### PROBLEM
Ignoring every picture, return the lines of the listing below word for word, from the line that holds "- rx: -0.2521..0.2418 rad" through the line that holds "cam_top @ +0".

### SOURCE INFORMATION
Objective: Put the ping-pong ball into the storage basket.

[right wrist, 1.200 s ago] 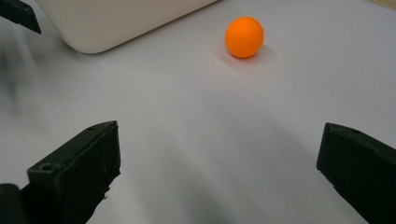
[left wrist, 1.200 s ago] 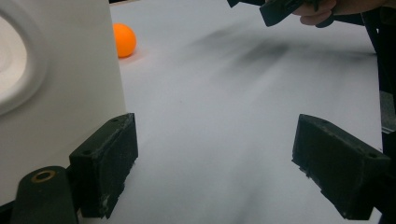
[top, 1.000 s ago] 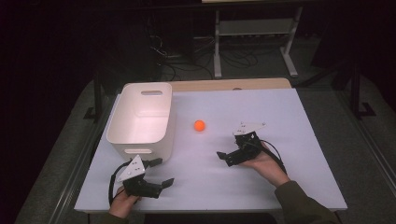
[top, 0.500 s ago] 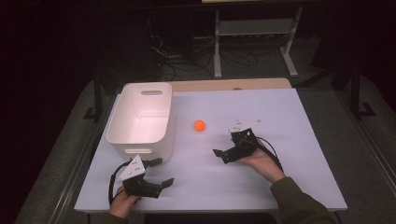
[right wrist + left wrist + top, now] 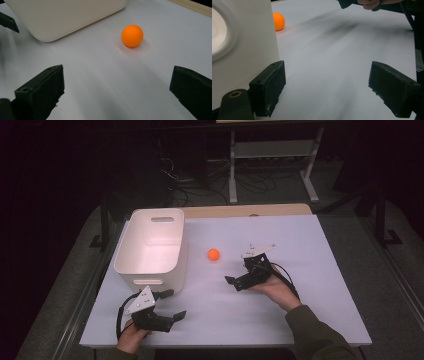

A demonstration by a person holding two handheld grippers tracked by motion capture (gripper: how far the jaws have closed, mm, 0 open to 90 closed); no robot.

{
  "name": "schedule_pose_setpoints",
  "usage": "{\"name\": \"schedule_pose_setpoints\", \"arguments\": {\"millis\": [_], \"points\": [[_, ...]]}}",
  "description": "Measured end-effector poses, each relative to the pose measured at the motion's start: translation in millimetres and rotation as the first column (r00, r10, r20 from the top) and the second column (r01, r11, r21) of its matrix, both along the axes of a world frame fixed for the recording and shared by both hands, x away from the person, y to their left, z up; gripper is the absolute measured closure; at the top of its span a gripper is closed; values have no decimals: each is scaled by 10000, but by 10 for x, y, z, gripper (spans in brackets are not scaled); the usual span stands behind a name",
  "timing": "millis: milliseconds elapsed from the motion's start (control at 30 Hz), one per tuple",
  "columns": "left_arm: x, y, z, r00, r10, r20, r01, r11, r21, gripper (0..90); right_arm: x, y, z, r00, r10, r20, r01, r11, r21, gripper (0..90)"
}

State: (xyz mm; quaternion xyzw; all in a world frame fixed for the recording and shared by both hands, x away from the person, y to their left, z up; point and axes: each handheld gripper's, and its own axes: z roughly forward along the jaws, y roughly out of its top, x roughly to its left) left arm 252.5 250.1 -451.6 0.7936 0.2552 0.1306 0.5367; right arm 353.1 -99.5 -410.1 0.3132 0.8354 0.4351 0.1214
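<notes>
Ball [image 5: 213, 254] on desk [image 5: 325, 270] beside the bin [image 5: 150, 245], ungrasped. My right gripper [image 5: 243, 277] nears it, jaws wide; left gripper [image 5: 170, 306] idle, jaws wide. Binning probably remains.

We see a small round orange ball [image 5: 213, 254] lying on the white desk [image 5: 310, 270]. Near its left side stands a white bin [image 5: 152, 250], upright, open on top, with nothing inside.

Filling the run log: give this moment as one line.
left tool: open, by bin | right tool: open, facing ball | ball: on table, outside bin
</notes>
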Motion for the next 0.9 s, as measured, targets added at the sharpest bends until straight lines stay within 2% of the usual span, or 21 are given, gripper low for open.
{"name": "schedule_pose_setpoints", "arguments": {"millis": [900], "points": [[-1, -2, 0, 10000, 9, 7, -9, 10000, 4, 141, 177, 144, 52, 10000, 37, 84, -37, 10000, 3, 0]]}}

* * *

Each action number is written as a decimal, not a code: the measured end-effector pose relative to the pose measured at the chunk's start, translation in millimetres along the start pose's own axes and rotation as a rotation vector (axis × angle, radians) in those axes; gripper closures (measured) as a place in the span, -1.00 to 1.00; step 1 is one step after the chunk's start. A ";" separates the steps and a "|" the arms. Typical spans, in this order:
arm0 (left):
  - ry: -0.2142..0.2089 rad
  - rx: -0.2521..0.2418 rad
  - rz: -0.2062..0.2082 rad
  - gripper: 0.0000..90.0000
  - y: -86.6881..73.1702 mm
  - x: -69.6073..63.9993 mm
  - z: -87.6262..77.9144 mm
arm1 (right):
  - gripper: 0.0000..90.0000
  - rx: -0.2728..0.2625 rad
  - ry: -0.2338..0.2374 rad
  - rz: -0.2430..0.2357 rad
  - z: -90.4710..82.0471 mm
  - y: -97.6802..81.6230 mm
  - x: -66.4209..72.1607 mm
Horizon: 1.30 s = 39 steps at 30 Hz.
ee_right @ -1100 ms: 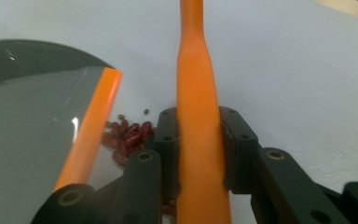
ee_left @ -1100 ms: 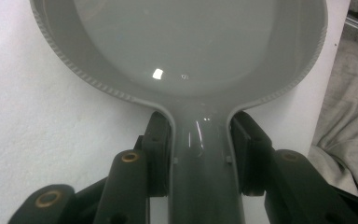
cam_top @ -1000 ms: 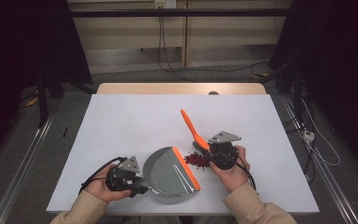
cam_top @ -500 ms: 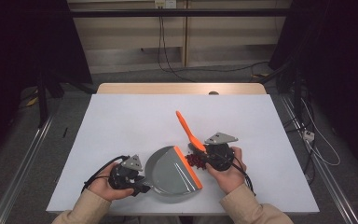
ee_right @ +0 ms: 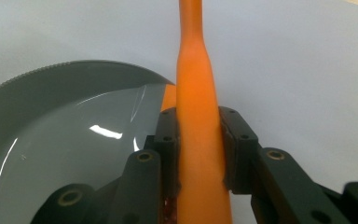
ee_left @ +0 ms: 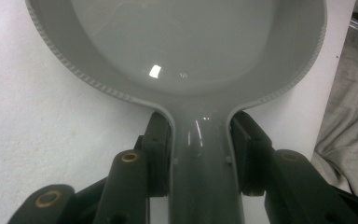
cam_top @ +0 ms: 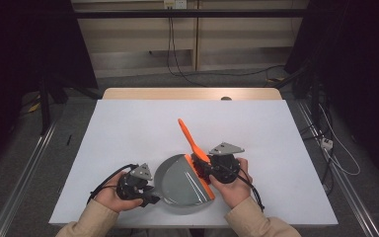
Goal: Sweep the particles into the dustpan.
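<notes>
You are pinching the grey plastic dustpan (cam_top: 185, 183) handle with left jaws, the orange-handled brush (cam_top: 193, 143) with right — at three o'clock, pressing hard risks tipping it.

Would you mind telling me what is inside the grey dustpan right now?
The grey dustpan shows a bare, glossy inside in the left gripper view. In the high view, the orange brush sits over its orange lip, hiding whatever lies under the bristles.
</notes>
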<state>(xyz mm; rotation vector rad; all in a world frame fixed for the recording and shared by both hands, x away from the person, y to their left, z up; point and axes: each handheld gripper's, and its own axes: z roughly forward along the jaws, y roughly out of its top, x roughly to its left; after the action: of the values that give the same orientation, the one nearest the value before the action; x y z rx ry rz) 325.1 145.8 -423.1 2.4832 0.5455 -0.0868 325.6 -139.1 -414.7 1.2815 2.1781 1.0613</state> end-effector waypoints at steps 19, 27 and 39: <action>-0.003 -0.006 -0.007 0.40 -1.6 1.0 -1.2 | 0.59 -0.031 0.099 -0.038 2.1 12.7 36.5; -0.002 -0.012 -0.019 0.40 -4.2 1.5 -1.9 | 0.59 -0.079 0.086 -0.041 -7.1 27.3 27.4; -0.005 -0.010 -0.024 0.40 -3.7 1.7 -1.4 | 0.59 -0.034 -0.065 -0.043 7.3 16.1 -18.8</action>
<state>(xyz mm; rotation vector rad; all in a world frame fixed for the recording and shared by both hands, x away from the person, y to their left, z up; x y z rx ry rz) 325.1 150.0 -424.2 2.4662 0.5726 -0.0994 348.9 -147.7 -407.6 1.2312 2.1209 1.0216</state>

### REPLY TO THE EXERCISE
  - rx: -0.2521..0.2418 rad
  - rz: -0.2062..0.2082 rad
  - gripper: 0.0000..90.0000
  - y: -86.6881..73.1702 mm
  - x: -69.6073..63.9993 mm
  - z: -87.6262..77.9144 mm
arm1 (right):
  - gripper: 0.0000..90.0000
  - rx: -0.2728..0.2625 rad
  - ry: -0.2338..0.2374 rad
  - rz: -0.2430..0.2357 rad
  - z: -90.4710..82.0471 mm
  - y: -97.6802..81.6230 mm
  - x: -66.4209..72.1607 mm
Horizon: 1.30 s = 39 steps at 30 Hz.
ee_right @ -1100 ms: 
ee_left @ -1100 ms: 
cam_top @ -1000 ms: 
cam_top @ -500 ms: 
ee_right @ +0 ms: 
ee_left @ +0 ms: 
cam_top @ +0 ms: 

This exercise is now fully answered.